EXERCISE DESCRIPTION:
Each line of the data below from the one holding "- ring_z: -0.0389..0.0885" to the one holding "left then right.", inclusive, is to be reproduced exactly; no other line belongs in the answer.

INFORMATION PROVIDED:
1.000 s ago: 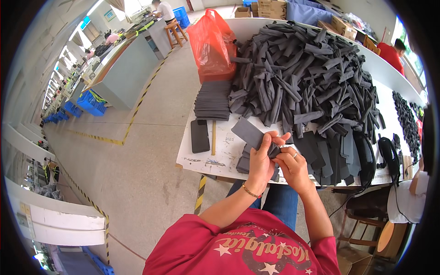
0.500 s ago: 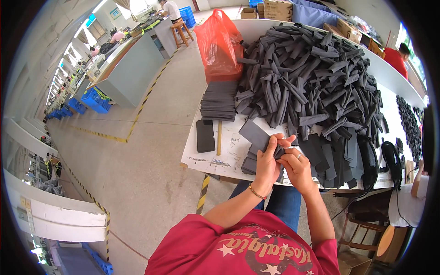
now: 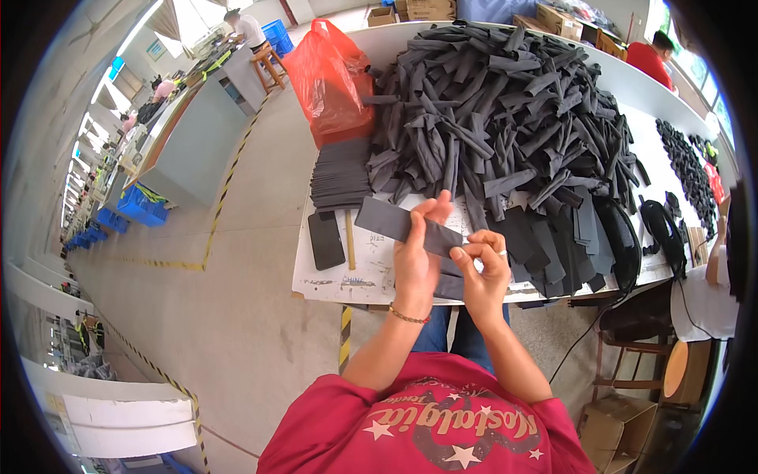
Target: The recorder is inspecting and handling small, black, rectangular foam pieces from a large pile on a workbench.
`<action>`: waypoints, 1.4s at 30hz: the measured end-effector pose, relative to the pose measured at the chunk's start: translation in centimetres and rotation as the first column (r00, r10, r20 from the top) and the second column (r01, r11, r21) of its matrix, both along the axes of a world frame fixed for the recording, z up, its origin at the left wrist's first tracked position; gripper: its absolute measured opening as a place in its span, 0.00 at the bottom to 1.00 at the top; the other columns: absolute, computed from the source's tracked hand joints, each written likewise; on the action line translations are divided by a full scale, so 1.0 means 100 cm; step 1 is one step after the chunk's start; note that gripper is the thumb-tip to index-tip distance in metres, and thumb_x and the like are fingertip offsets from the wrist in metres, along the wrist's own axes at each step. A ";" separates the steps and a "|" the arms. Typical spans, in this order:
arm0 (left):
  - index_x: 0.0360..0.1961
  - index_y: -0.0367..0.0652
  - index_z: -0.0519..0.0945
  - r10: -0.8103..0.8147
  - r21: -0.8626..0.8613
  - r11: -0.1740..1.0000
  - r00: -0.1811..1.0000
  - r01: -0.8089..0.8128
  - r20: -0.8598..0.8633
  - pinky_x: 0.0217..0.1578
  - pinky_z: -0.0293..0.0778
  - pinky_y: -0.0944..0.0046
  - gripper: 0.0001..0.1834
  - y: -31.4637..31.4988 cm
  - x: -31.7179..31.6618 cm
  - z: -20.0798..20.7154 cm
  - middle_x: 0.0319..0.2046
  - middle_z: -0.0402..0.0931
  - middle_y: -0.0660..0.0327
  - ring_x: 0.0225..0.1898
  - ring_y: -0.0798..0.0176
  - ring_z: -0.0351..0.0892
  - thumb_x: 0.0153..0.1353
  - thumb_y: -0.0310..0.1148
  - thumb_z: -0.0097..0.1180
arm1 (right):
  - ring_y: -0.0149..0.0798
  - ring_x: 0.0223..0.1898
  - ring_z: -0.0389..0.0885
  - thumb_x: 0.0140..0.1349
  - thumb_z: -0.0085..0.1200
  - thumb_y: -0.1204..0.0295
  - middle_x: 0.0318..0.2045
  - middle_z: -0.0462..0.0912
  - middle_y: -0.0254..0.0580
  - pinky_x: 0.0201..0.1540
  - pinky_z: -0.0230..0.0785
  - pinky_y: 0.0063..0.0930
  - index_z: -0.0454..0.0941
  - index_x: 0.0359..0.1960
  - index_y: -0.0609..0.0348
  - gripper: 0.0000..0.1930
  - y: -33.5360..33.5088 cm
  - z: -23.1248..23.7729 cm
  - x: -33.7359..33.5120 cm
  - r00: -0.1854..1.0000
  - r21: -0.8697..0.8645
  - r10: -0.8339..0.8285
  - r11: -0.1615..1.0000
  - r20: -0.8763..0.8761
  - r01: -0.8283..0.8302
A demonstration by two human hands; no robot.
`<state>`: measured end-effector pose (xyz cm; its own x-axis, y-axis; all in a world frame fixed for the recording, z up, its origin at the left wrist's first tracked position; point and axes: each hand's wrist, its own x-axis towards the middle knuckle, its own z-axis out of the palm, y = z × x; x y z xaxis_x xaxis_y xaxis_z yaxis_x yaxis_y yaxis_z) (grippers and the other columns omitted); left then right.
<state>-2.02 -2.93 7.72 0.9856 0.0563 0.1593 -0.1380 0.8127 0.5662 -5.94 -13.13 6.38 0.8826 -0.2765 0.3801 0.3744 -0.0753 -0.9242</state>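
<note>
A dark grey fabric strip (image 3: 385,220) is stretched between my two hands above the table's near edge. My left hand (image 3: 418,257) grips it with the thumb on top and the fingers behind. At its right end, my right hand (image 3: 483,272) pinches the strip between thumb and fingers; a ring shows on that hand. Beneath my hands lie more flat grey strips (image 3: 449,287), partly hidden. Beyond them rises a big loose heap of grey fabric pieces (image 3: 489,110). A neat stack of flat strips (image 3: 341,175) sits to the left.
A black phone (image 3: 326,240) and a yellowish stick (image 3: 350,241) lie left of my hands on the white table (image 3: 367,280). Behind the stack stands a red plastic bag (image 3: 332,83). Flat strips (image 3: 557,249) and black curved pieces (image 3: 618,245) lie to the right. Other people sit farther off.
The strip was bunched between my fingers and slanted; now it is drawn out longer and flatter. My right hand has moved to its right end. The whole view has shifted slightly.
</note>
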 end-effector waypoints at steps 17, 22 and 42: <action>0.46 0.32 0.77 0.199 0.065 0.980 0.958 -0.190 -0.206 0.47 0.78 0.55 0.15 0.033 0.001 -0.011 0.40 0.80 0.51 0.42 0.52 0.81 0.64 0.34 0.58 | 0.33 0.28 0.79 0.53 0.62 0.80 0.27 0.79 0.42 0.33 0.71 0.27 0.77 0.38 0.65 0.11 -0.018 -0.001 -0.001 0.990 -0.062 0.050 0.996 -0.131 -0.058; 0.46 0.29 0.76 0.265 0.097 0.964 0.933 -0.249 -0.245 0.48 0.78 0.57 0.16 0.045 0.008 -0.011 0.41 0.79 0.47 0.43 0.53 0.81 0.64 0.32 0.58 | 0.22 0.26 0.71 0.54 0.53 0.84 0.26 0.75 0.31 0.29 0.65 0.17 0.73 0.36 0.64 0.08 -0.037 -0.021 0.011 0.968 -0.179 0.015 0.982 -0.250 -0.061; 0.47 0.28 0.75 0.329 0.170 0.941 0.906 -0.291 -0.267 0.45 0.78 0.60 0.16 0.083 0.013 -0.030 0.40 0.80 0.50 0.43 0.53 0.81 0.65 0.31 0.56 | 0.24 0.26 0.72 0.62 0.55 0.75 0.26 0.76 0.32 0.30 0.68 0.21 0.69 0.48 0.66 0.14 -0.049 -0.026 0.012 0.915 -0.163 0.185 0.953 -0.358 -0.257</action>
<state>-0.74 5.33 4.69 0.9254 0.3648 -0.1025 -0.1879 0.6768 0.7117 -4.78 -18.03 3.82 0.9969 -0.0082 0.0787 0.0749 -0.2251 -0.9715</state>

SOLUTION TO THE PROBLEM:
  - ring_z: -0.0389..0.0885
  - thumb_x: 0.0140..0.1349
  - thumb_z: -0.0085..0.1200
  - thumb_y: -0.1204..0.0295
  - middle_x: 0.0318..0.2045
  - middle_z: -0.0462..0.0912
  - middle_y: -0.0254..0.0580
  - pinky_x: 0.0201..0.1540
  - pinky_z: -0.0230..0.0785
  - pinky_y: 0.0063..0.0930
  - index_z: -0.0454..0.0941
  - index_x: 0.0359..0.1960
  - index_y: -0.0609..0.0348
  - gripper: 0.0000..0.1930
  - y: -33.5360..33.5088 cm
  - z: -23.1248..23.7729 cm
  - x: -33.7359..33.5120 cm
  - r00: -0.1854..1.0000
  - r21: -0.8697..0.8645
  - r10: -0.8339..0.8285
  - r11: -0.1615..1.0000
  - r20: -0.8763..0.8761
  - r01: -0.8283..0.8302
A demonstration by two human hands; no robot.
`<state>`: measured end-effector pose (xyz cm; its own x-axis, y-axis; all in a world frame fixed for the recording, z up, its origin at the left wrist's first tracked position; point and axes: each hand's wrist, its own x-axis towards the middle knuckle, its own z-axis out of the palm, y = z × x; x y z xaxis_x xaxis_y xaxis_z yaxis_x yaxis_y yaxis_z) (grippers and the other columns omitted); left then right.

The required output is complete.